• What the exercise asks: Reproduce the first line of the entries that follow and each later line, word for word, ending with the one containing "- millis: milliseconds".

• Record set:
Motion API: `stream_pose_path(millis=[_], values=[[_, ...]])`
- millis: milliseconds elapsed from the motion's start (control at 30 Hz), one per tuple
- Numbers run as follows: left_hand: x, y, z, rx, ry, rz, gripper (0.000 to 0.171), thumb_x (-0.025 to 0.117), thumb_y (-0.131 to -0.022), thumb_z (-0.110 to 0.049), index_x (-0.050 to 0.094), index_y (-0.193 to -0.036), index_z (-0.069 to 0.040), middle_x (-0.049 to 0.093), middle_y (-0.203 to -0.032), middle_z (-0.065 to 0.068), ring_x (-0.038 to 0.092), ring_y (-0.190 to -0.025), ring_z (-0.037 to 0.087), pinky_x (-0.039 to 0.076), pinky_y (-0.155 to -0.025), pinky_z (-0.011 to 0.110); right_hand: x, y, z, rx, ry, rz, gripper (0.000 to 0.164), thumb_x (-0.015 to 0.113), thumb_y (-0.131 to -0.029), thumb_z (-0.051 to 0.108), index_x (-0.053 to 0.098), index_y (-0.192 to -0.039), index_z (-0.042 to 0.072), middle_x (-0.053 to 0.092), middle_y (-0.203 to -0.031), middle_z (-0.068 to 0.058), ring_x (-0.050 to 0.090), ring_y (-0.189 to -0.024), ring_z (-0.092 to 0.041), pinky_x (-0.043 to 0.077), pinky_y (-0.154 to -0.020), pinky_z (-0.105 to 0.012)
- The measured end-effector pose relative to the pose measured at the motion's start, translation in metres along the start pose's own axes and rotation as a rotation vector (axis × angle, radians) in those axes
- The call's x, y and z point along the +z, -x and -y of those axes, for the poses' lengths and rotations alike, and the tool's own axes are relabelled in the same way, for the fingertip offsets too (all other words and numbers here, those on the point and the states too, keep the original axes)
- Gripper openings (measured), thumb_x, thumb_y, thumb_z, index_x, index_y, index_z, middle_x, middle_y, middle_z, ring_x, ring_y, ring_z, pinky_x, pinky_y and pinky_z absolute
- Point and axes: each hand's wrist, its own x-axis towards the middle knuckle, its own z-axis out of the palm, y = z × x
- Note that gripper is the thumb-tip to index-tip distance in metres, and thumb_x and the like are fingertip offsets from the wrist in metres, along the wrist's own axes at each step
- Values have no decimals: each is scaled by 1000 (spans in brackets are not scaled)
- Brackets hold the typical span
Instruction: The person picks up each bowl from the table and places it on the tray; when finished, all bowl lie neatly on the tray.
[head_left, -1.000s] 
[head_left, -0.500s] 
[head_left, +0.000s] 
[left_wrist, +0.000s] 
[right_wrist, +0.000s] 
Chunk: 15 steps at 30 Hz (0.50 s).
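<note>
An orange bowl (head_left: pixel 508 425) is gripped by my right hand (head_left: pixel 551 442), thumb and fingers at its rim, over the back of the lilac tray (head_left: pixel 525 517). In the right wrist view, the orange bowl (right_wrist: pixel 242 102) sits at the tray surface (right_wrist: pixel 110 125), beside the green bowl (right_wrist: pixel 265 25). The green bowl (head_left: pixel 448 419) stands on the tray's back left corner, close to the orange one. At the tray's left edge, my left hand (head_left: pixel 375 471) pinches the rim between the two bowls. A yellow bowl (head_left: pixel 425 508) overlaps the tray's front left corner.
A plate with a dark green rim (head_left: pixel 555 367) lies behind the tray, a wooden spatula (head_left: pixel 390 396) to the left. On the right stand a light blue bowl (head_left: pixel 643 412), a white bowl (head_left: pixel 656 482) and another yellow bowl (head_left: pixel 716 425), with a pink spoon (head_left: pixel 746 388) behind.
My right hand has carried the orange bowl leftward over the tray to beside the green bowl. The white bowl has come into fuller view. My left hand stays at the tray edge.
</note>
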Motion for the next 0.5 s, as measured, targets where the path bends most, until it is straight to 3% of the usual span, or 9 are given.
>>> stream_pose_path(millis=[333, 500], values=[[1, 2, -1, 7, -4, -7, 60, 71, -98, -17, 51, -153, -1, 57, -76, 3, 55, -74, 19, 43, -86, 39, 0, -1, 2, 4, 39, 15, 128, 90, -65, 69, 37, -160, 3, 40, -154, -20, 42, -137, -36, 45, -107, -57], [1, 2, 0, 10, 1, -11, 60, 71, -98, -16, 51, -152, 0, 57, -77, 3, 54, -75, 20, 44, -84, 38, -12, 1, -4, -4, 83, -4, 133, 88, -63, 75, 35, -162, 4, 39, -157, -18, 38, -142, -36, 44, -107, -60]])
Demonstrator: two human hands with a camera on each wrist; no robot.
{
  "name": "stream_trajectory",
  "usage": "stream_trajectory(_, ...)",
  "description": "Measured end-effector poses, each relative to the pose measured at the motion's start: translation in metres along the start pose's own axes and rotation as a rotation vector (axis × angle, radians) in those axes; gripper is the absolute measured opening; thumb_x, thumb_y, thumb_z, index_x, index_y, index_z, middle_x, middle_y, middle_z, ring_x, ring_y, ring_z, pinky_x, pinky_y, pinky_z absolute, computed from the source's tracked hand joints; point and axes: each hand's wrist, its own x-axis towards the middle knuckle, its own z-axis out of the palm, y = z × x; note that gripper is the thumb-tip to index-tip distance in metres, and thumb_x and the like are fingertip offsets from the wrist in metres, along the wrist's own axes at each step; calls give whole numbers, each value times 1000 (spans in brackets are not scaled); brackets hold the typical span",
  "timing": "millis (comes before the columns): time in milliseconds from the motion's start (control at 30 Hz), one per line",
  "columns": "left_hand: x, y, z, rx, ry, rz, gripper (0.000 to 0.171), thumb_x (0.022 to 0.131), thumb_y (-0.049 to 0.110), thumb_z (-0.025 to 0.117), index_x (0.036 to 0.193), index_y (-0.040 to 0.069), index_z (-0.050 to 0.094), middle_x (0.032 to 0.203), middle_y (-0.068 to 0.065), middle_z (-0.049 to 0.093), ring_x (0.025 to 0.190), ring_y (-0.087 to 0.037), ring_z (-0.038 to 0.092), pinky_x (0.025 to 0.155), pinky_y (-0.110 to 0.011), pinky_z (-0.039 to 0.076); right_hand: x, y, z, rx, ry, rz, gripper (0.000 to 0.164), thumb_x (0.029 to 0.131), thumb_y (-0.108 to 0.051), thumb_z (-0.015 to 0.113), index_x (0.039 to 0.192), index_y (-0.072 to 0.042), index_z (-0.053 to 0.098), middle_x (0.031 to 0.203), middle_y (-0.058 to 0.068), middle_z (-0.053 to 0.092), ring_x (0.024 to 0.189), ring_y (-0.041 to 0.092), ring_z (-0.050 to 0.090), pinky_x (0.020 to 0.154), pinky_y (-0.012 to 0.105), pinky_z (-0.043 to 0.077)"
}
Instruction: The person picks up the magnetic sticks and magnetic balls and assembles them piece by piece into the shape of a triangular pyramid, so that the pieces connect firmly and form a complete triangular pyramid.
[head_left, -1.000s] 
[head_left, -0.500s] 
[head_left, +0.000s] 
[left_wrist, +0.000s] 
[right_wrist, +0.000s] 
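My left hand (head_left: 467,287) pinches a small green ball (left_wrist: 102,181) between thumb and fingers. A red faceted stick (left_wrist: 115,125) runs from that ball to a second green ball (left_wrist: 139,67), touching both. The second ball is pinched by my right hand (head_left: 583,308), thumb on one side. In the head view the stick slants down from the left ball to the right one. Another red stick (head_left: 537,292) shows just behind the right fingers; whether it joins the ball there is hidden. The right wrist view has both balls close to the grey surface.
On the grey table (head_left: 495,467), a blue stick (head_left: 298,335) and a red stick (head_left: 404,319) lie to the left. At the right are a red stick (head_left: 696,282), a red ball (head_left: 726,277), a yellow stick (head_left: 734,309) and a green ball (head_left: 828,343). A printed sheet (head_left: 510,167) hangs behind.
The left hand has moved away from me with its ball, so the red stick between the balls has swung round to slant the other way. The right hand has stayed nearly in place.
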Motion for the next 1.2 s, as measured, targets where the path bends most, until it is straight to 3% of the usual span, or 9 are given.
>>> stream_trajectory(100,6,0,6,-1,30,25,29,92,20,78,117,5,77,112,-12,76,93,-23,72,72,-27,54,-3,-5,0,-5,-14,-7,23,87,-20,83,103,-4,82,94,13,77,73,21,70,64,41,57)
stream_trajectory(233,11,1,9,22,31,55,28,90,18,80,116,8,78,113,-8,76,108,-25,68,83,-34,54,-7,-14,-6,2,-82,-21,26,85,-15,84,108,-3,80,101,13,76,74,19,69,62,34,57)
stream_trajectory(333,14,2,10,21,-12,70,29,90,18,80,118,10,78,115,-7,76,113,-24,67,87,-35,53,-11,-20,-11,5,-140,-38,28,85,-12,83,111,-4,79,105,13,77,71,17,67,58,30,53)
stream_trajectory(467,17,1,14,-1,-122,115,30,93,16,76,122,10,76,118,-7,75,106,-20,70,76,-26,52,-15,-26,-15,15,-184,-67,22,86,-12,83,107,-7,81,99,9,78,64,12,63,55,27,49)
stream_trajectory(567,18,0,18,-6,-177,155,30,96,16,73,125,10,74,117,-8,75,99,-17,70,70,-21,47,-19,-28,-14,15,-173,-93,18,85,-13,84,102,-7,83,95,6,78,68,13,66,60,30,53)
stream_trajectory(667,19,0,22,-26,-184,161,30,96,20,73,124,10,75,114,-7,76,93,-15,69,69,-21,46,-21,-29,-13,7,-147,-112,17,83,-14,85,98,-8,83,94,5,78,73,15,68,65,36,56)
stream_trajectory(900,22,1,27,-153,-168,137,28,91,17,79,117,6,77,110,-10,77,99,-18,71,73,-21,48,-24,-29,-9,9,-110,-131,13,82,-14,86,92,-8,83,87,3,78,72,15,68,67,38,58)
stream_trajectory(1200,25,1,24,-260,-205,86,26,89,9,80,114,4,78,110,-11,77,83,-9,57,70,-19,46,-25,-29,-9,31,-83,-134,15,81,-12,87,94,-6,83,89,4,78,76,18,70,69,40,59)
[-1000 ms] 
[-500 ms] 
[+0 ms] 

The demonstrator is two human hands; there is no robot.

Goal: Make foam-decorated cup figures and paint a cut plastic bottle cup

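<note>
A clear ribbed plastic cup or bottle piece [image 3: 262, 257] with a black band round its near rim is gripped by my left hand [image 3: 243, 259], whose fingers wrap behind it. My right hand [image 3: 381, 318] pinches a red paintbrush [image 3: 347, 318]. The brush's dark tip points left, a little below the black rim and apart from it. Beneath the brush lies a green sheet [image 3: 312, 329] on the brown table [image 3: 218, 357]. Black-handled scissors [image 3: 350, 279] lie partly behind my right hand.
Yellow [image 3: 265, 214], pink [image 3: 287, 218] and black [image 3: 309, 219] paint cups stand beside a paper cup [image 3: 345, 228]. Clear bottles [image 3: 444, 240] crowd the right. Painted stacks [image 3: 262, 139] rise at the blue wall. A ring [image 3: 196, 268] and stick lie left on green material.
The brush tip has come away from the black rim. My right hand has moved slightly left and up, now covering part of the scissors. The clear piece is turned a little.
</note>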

• The answer:
Motion API: `stream_pose_path(millis=[_], values=[[_, ...]])`
- millis: milliseconds elapsed from the motion's start (control at 30 Hz), one per tuple

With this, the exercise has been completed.